--- Activity ---
All of the data should be restated word for word, with the pictures omitted.

Segment Start: Data excerpt

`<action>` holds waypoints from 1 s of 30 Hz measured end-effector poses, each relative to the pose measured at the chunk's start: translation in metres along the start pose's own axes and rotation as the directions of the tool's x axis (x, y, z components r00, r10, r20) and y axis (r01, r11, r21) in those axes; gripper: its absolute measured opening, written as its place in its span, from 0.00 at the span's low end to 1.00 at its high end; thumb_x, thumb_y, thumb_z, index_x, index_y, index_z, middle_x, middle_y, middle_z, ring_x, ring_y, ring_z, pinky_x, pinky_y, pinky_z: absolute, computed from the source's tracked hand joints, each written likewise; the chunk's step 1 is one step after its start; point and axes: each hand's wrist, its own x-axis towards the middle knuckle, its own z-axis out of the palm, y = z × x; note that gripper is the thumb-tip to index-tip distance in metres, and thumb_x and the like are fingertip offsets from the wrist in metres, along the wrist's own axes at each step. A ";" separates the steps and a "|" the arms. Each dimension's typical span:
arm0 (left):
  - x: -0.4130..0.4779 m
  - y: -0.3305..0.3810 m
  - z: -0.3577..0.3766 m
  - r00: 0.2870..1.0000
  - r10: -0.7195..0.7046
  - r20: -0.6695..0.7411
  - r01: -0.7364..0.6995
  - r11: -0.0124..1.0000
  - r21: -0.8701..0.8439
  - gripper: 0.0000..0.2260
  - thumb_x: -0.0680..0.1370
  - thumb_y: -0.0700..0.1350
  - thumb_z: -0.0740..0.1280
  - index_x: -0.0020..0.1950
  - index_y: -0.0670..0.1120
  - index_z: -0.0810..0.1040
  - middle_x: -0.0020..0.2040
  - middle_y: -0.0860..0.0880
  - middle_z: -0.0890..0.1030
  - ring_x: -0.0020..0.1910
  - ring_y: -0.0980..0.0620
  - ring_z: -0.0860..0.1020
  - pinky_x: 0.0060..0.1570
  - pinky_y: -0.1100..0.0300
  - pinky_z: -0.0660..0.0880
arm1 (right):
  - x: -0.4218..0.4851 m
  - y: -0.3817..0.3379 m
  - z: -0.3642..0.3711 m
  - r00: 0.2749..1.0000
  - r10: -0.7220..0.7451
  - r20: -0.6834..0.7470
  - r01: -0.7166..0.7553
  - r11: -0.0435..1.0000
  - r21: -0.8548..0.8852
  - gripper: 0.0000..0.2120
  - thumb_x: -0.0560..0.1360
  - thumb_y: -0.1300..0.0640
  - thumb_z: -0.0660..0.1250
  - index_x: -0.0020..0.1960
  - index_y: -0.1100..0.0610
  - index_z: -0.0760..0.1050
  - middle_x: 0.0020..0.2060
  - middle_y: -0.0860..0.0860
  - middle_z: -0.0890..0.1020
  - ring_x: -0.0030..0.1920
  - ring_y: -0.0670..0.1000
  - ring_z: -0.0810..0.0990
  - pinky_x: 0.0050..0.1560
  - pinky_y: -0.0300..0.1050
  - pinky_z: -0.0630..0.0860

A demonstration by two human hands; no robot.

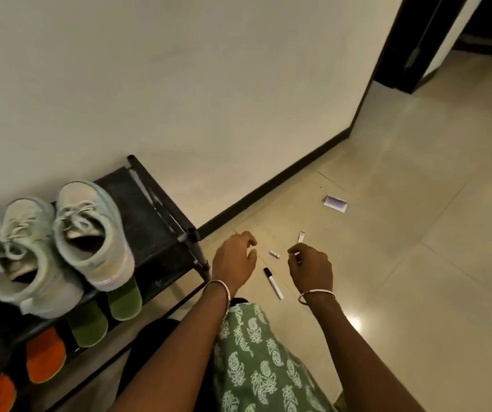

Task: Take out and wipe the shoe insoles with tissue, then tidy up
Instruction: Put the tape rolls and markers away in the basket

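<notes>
Open tiled floor (417, 233) stretches right. The black shoe rack (155, 221) stands against the wall at left, with the pale sneakers (60, 242) on top; their insoles cannot be made out. Near its corner post the left hand (233, 257) hovers, fingers loosely curled and holding nothing. The right hand (310, 267) pinches a small white slip (300, 237). A marker (273, 282) lies on the floor between them.

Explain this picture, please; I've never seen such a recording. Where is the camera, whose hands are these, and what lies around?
No machine here: a person wears one camera on the head, looking down at their bare hands. The left hand hangs loosely curled, apparently empty. The right hand seems to pinch a small white piece. On the floor lie a marker, a small white tube and a folded paper. Pale sneakers sit on a dark shoe rack.
</notes>
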 end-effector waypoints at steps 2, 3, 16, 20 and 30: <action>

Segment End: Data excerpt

--- Completed exercise ---
`<action>` holds waypoints from 1 s of 30 Hz measured end-effector poses, each relative to the pose measured at the chunk's start: translation in metres along the start pose's own axes and rotation as the directions of the tool's x axis (x, y, z components r00, r10, r20) and y axis (r01, r11, r21) in those axes; gripper: its absolute measured opening, written as its place in its span, from 0.00 at the span's low end to 1.00 at its high end; thumb_x, thumb_y, thumb_z, index_x, index_y, index_z, middle_x, middle_y, middle_z, ring_x, ring_y, ring_z, pinky_x, pinky_y, pinky_z: absolute, computed from the source's tracked hand joints, each written likewise; the chunk's step 1 is one step after its start; point and axes: each hand's wrist, its own x-axis towards the middle knuckle, its own z-axis out of the palm, y = z × x; note that gripper is the thumb-tip to index-tip distance in metres, and thumb_x and the like are fingertip offsets from the wrist in metres, along the wrist's own axes at each step. A ";" separates the steps and a "|" the arms. Each dimension's typical span:
arm0 (left):
  - x: -0.4130..0.4779 m
  - y: -0.3305..0.3810 m
  - z: -0.3577..0.3766 m
  - r00: 0.2870..1.0000
  - r10: -0.7195..0.7046
  - r20: -0.6695..0.7411
  - r01: -0.7364..0.6995
  - r11: -0.0124..1.0000
  - r21: -0.8701..0.8439
  - gripper: 0.0000..0.2260
  - thumb_x: -0.0680..0.1370
  - thumb_y: -0.0700..0.1350
  - thumb_z: -0.0740..0.1280
  - index_x: -0.0020..0.1950
  - index_y: -0.0670..0.1120
  - index_z: -0.0810..0.1040
  - middle_x: -0.0020..0.2040
  - middle_y: -0.0860..0.0880
  - middle_z: -0.0890..0.1030
  - ring_x: -0.0020..0.1910
  - ring_y: -0.0980..0.0620
  - ring_z: -0.0860..0.1020
  - pinky_x: 0.0060..0.1570
  - pinky_y: -0.1100..0.0300
  - pinky_z: -0.0660..0.0880
arm1 (right):
  - x: -0.4218..0.4851 m
  - y: -0.3817..0.3379 m
  - z: -0.3642..0.3711 m
  - r00: 0.2749..1.0000
  - r10: -0.7220..0.7451
  - r20: -0.6834..0.7470
  - r01: -0.7166..0.7553
  - r11: -0.0435..1.0000
  - r21: -0.8548..0.8852
  - gripper: 0.0000..0.2120
  - thumb_x: -0.0560..0.1360
  - thumb_y: -0.1300..0.0640
  - thumb_z: -0.0660..0.1250
  - index_x: -0.0020..0.1960
  - index_y: -0.1100..0.0610
  - index_z: -0.0760..0.1050
  - middle_x: 0.0020..0.2060
  - middle_y: -0.0860..0.0860
  - middle_z: -0.0890..0.1020
  - ring_x: -0.0030..0.1920
  - ring_y: -0.0670..0.1000
  - ring_z: -0.0810..0.0990
  - pinky_x: 0.0050..0.1560
  - pinky_y: -0.0300..0.1050
  - pinky_z: -0.0630..0.0860

A demonstration by two human hands; no robot.


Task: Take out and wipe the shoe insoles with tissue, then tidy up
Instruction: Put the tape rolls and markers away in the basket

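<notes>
Open tiled floor (417, 233) stretches right. The black shoe rack (155, 221) stands against the wall at left, with the pale sneakers (60, 242) on top; their insoles cannot be made out. Near its corner post the left hand (233, 257) hovers, fingers loosely curled and holding nothing. The right hand (310, 267) pinches a small white slip (300, 237). A marker (273, 282) lies on the floor between them.

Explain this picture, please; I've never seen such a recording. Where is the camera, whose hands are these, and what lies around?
No machine here: a person wears one camera on the head, looking down at their bare hands. The left hand hangs loosely curled, apparently empty. The right hand seems to pinch a small white piece. On the floor lie a marker, a small white tube and a folded paper. Pale sneakers sit on a dark shoe rack.
</notes>
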 end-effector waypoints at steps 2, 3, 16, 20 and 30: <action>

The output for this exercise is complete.